◆ Task directions
Reproduce the entire listing exactly. Leave the pictures out.

◆ Data provided

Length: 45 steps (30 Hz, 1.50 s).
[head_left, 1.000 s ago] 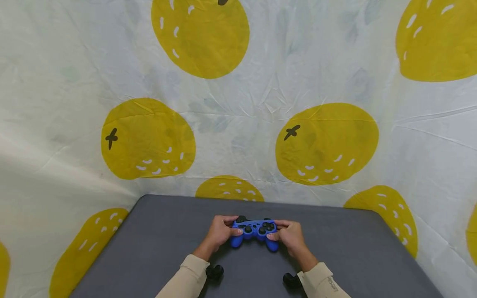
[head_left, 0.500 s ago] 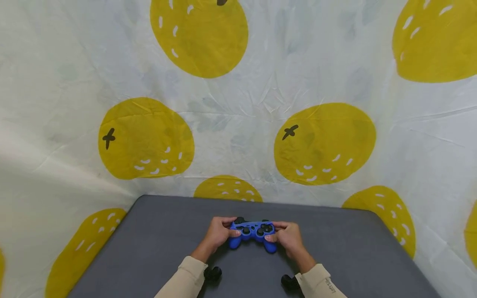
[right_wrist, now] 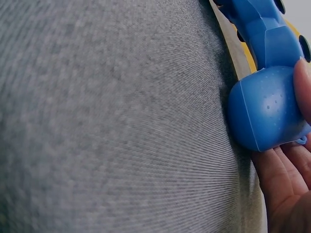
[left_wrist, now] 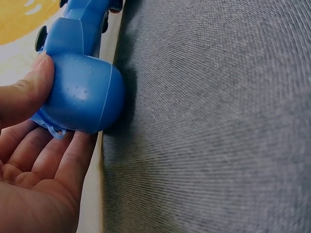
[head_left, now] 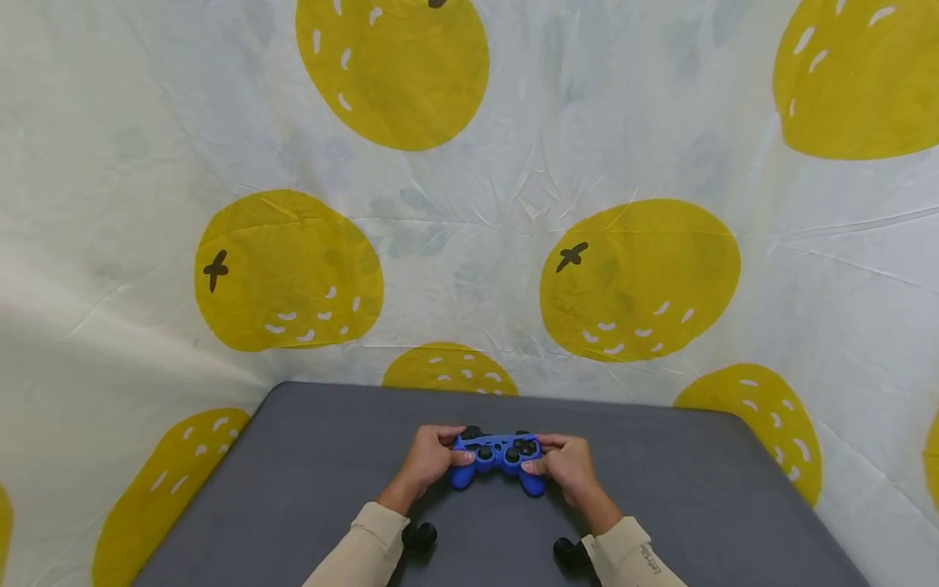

◆ Output below
Length: 45 steps (30 Hz, 1.50 s).
[head_left, 1.000 s ago] 
[head_left, 0.500 s ago] 
[right_wrist, now] 
[left_wrist, now] 
[head_left, now] 

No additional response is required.